TASK » Your copy must hold all of the data below, unchanged and without images.

DATA SECTION »
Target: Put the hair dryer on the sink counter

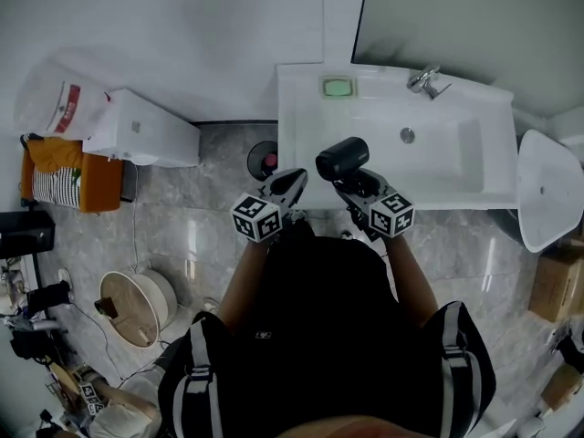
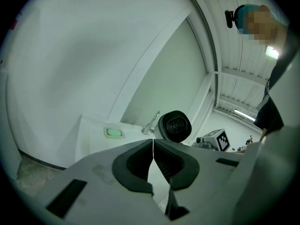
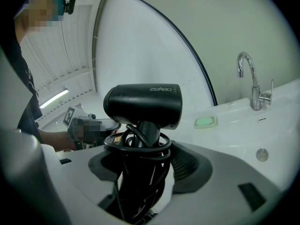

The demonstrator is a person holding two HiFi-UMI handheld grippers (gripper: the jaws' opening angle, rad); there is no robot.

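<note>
- A black hair dryer [image 3: 143, 104] stands upright in the right gripper [image 3: 140, 158], just over the front edge of the white sink counter [image 1: 299, 126] and not yet resting on it.
- The right gripper's jaws stand wide and clamp the handle, with the black cord [image 3: 138, 142] coiled round the handle inside the grip.
- The left gripper [image 2: 153, 146] has its jaws closed together with nothing between them, and it hovers just left of the hair dryer.
- The hair dryer looks like hard, smooth plastic: stiff, fairly light, and top-heavy with its barrel above the jaws. The handle is the sensible place to hold. The looped cord adds soft bulk, so the grip may slip or twist a little.
- It probably will not stand on its handle. Laying it on its side seems safer.
- The flat strip left of the basin [image 1: 438, 158] offers open room. A green soap dish [image 1: 338, 87] sits at the back of it, and the tap [image 1: 426, 82] is well to the right.
- The front edge and the basin's drop are the places where it could slide off.
</note>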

RESULT OF THE EXERCISE »
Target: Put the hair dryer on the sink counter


The demonstrator is a person holding two HiFi-UMI handheld grippers (gripper: the jaws' opening angle, rad); there is no robot.

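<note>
- A black hair dryer [image 3: 143, 104] stands upright in the right gripper [image 3: 140, 158], just over the front edge of the white sink counter [image 1: 299, 126] and not yet resting on it.
- The right gripper's jaws stand wide and clamp the handle, with the black cord [image 3: 138, 142] coiled round the handle inside the grip.
- The left gripper [image 2: 153, 146] has its jaws closed together with nothing between them, and it hovers just left of the hair dryer.
- The hair dryer looks like hard, smooth plastic: stiff, fairly light, and top-heavy with its barrel above the jaws. The handle is the sensible place to hold. The looped cord adds soft bulk, so the grip may slip or twist a little.
- It probably will not stand on its handle. Laying it on its side seems safer.
- The flat strip left of the basin [image 1: 438, 158] offers open room. A green soap dish [image 1: 338, 87] sits at the back of it, and the tap [image 1: 426, 82] is well to the right.
- The front edge and the basin's drop are the places where it could slide off.
</note>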

No part of the answer remains open.